Tuesday, November 3, 2020

DNS question - why using a recursive resolver (e.g. 1.1.1.1 or your ISP's) instead of running it locally and querying directly the DNS root servers?

I couldn't find an answer to this one. Negate says on the pfSense docs that the resolver (unbound) that is installed and enabled by default ignores any recursive name servers set and instead query the root servers directly, unless configured otherwise. (https://docs.netgate.com/pfsense/en/latest/services/dns/resolver.html). So I was thinking, in a privacy point of view, why having an intermediate and send them all your browsing history? Cloudflare implements, for example, DNS over TLS, DNS over HTTPS and even encryption of SNI (so "your ISP can't really see the names you are querying"). But ISPs can see the IPs you are accessing and, therefore, can trace back the IPs to their corresponding names.
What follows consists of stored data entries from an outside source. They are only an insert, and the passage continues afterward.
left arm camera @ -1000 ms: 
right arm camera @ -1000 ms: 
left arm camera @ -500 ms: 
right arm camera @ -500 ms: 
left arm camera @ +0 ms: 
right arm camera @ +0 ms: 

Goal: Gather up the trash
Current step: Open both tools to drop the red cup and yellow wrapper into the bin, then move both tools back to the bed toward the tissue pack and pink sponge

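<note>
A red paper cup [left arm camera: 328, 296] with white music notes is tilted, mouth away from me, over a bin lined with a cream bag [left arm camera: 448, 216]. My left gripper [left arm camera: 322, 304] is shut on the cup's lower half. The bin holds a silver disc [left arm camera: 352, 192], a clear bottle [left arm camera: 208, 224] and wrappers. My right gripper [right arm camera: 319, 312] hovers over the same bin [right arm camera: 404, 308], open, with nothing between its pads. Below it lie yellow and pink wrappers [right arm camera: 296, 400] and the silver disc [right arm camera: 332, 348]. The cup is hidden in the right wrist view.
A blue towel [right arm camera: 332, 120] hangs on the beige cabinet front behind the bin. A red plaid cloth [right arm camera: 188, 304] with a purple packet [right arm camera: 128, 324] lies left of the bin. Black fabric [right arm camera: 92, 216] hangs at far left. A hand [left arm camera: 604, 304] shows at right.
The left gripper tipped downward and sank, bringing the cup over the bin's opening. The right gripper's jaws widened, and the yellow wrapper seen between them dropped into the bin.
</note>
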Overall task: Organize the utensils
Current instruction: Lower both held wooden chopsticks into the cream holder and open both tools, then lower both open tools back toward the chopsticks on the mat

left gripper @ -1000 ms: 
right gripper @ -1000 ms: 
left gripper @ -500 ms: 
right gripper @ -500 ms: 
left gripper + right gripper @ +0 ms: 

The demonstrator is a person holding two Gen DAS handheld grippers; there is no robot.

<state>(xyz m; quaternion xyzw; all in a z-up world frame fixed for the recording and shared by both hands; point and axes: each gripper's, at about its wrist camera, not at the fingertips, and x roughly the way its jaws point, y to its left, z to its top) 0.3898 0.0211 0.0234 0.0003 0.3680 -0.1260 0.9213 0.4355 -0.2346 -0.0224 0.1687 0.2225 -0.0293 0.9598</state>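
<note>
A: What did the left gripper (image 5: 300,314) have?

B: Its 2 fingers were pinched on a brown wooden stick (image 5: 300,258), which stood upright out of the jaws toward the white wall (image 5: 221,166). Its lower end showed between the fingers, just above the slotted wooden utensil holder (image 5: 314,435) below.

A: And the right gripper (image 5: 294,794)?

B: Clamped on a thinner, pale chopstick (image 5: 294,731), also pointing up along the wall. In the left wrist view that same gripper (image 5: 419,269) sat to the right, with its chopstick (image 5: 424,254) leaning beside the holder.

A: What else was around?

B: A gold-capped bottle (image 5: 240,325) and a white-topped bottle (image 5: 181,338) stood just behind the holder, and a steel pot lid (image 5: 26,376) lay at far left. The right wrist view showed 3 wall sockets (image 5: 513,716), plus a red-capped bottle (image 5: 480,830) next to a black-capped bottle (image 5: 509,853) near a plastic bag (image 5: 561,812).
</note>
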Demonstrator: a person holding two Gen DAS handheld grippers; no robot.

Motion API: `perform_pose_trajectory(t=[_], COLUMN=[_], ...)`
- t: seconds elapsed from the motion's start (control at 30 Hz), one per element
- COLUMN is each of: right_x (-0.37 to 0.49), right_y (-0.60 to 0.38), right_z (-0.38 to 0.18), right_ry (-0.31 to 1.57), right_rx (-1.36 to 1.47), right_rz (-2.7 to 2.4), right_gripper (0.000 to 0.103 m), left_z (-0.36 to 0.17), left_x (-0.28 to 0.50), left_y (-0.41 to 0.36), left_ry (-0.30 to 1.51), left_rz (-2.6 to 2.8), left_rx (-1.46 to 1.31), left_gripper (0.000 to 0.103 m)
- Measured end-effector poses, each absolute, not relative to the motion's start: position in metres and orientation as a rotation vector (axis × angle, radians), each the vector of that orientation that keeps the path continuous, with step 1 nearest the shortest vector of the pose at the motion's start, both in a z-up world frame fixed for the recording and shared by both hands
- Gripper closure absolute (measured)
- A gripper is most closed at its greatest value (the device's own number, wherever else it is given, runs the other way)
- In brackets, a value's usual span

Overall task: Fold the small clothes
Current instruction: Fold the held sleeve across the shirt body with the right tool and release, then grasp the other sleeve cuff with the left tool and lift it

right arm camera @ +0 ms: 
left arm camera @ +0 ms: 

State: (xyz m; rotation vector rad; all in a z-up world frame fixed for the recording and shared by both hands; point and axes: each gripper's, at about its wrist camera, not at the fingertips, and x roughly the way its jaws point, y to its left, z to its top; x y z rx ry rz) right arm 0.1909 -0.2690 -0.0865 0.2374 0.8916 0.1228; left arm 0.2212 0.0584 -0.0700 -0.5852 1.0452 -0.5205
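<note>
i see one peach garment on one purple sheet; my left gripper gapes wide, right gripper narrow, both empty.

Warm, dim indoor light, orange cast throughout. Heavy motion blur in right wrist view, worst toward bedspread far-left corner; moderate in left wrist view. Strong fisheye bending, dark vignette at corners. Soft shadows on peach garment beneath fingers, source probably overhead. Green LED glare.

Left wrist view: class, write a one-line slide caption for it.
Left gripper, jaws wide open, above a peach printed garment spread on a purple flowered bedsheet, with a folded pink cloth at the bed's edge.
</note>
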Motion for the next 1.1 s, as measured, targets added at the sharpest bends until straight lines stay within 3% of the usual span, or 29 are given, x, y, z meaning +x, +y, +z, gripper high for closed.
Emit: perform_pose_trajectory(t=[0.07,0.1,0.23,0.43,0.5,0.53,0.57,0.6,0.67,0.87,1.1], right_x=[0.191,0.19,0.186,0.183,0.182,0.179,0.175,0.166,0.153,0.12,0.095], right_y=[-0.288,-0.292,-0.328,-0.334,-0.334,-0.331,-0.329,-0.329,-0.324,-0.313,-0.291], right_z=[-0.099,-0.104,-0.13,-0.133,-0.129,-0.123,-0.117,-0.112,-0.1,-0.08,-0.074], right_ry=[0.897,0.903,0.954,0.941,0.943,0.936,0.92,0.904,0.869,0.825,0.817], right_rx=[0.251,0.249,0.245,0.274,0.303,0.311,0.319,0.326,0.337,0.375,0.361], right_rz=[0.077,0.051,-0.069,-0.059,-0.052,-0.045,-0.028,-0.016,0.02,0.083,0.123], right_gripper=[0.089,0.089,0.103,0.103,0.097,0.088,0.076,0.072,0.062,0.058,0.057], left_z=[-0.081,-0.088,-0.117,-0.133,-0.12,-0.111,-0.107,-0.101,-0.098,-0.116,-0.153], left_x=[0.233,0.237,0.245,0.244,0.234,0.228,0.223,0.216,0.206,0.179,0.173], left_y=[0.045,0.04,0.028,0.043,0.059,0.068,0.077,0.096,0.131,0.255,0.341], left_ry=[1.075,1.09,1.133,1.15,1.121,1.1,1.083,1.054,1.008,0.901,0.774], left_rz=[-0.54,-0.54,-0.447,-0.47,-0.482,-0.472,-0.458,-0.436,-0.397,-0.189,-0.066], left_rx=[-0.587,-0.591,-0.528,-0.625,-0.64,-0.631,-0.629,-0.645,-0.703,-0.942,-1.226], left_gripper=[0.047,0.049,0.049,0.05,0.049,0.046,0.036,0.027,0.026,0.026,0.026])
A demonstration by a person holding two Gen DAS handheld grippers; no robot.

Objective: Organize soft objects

It looks like a bogus sense of privacy only to convince the users to send them their DNS requests. Besides, running it locally could bypass censorship on the DNS level (yes, it happens sometimes in my country, very "democratic") and the local cache could not only speed things up but also really improve privacy by reducing the number of queries sent though wan (and, obviously, excluding intermediates). Idk, maybe I am misunderstanding the functionality of the DNS stack. Am I missing something? Could someone help elaborate? Thanks!